● **Your assignment**: Show every line of the data below that includes the word "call".

● **Data provided**:
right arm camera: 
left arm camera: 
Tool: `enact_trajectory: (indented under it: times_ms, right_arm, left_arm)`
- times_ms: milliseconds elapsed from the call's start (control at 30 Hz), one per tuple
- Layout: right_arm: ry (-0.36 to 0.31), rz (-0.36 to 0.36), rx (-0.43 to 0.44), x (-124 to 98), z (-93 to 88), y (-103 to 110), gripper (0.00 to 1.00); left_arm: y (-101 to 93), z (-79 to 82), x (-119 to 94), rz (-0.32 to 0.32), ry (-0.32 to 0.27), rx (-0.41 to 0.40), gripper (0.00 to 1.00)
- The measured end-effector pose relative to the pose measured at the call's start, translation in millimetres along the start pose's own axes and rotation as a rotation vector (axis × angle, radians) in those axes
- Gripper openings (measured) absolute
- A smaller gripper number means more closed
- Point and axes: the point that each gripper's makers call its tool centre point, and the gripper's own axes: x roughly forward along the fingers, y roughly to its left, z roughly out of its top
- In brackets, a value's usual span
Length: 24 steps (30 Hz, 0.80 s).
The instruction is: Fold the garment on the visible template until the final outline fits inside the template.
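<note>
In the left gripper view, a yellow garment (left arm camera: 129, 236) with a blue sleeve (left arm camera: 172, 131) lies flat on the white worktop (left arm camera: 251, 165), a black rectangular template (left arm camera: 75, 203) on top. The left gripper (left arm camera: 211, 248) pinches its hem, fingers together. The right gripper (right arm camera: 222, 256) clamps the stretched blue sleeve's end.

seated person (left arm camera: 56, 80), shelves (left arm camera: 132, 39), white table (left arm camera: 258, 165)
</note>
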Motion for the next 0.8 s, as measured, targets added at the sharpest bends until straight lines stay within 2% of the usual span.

● **Solution**:
- times_ms: milliseconds elapsed from the call's start (control at 30 Hz), one per tuple
- The measured end-effector pose relative to the pose measured at the call's start, translation in millimetres along the start pose's own axes and rotation as a rotation vector (axis × angle, radians) in those axes
- Point and axes: the point that each gripper's makers call its tool centre point, and the gripper's own axes: x roughly forward along the fingers, y roughly to its left, z roughly out of its top

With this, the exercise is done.